In Lights Out, Sophie is a woman with a history of depression, for which she had to be hospitalized as a teenager. While there, she met another teenager, Diana. Diana had a skin condition that precluded her from being in light of any kind (though she seems to do fine in the sun with a parasol). She is also jealous and dangerous, admitting to hurting Sophie because “She was getting better.”
The movie revolves around Sophie as an adult, with an adult daughter named Becca and a young son named Martin. Both of the childrens’ fathers have secretly been killed by Diana, because in Sophie’s words, they “made me feel strong.” Becca has commitment issues and is bitter toward Sophie for being so wrapped up in her depression that she was an incompetent mother. Sophie in turn insists that Becca abandoned her. Martin, who still lives with Sophie, is caught up in Sophie and Diana’s relationship. Sophie treats Diana as a friend and spends a lot of time talking to her (despite the fact that no one else can see her). Becca takes Martin to her apartment on the grounds that Sophie is a “nutjob” and “unstable.” At one point, Martin asks Becca, “If Mom’s crazy, does it mean we’re crazy, too?”
As a mother with depression, Becca and Martin’s struggle to understand their mother is poignant. Once I was upset and weepy, and my husband was trying to shoo our toddler Orion out of the room so he wouldn’t see. Orion protested, “No Daddy, Mama cry.” The first time I saw Lights Out I was disgusted how Sophie is portrayed as a selfish trainwreck of a woman. At the end of the film she shoots herself in the head to get rid of Diana, telling Becca she is “saving your lives.” However, after a second viewing, I think that while Sophie is overdone in her helplessness, the message seems to be that depression can’t be cured alone. What Sophie really needs is supportive relationships, like with her children, who encourage her to do potentially helpful things like take her antidepressants and see a therapist (both of which Sophie refuses to do).
Becca and Martin are contrasted by Martin’s refusal to leave his mother the way Becca did.

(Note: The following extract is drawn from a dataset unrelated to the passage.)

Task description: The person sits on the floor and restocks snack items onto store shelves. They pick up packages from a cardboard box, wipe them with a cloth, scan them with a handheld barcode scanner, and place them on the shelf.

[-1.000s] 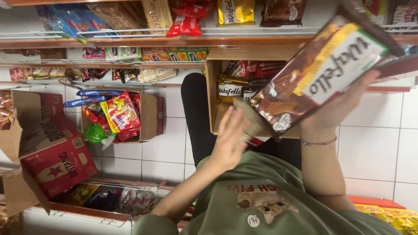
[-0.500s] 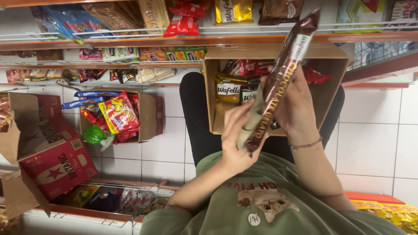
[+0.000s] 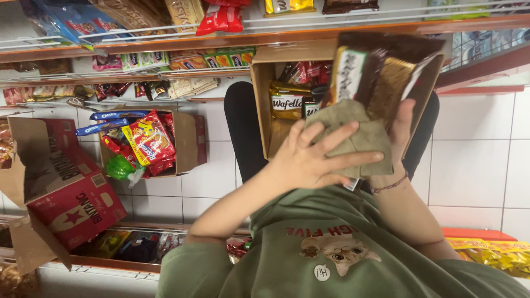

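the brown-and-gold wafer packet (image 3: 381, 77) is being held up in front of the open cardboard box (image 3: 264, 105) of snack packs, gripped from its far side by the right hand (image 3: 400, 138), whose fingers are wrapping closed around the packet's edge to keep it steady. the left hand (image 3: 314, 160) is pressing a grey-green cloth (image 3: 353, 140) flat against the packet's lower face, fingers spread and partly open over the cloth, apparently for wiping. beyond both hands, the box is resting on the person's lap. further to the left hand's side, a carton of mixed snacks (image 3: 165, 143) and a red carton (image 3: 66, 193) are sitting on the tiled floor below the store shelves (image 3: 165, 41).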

Towards the end of the movie, Becca admits her love for her boyfriend and declares, “No more running away.” A major issue in dealing with depression is that it isolates people. The person experiencing from it feels damaged and liable to be better off dead, as Sophie does.
I’ve struggled with depression since I was fourteen. I suffered for four years in silence before asking my mother to take me to get professional help because I didn’t think my problems were important. At times I hate myself. To be honest with you, I’m writing this while railing at myself for a mistake I made at work last week. I feel inferior to everyone else because I can’t function like most people. I have painful social anxiety, and actually feel general anxiety 24/7. Sometimes it feels easier to just be dead. Or asleep. Sleep is good. So why not stop? Why not goddamn just think positive? It’s not that easy.
Diana is such an apt metaphor for depression because she’s jealous of Sophie’s occasional ability to live and feel good about herself. Depression whispers, you’re too tired to write. So I pick up a book. Depression whispers, you’re not accomplishing anything. I go to work, where I’m generally competent. Depression lets me feel good about my performance until I make a mistake. You’re going to be fired, depression whispers. No one likes you here. Maybe you’re good, but you’re not good enough. You’re part time, you’re disposable, you’re stupid, you’re worthless, you’re complacent. You’ve been here for two years, why do you still make so many fucking mistakes?
I go to the gym. Depression says, look how fit those other people are, why do you even try? Fat bitch walking on the treadmill while everybody else is running. Is twenty pounds seriously all you can lift? I hang out with friends or family, and afterwards I ruminate about mistakes I made. I live in terror of offending people and being rejected. In between writing this, I called my supervisor and confessed to the aforementioned mistake, which I have blown out of all proportion and actually wasn’t even a mistake. After hanging up, I realized that even if it had been a grievous error, nothing she said to me could be worse than that voice in my head. Nothing is ever good enough. Hey my counselor was right, writing this stuff out does help. It’s hard to pinpoint how fucked up the whole thing is when it’s just running a hamster wheel in my head. Whoever ends up reading this, I’m not fishing for compliments (I always think people think the worst of me, natch). Thank you for reading, I so needed to say this.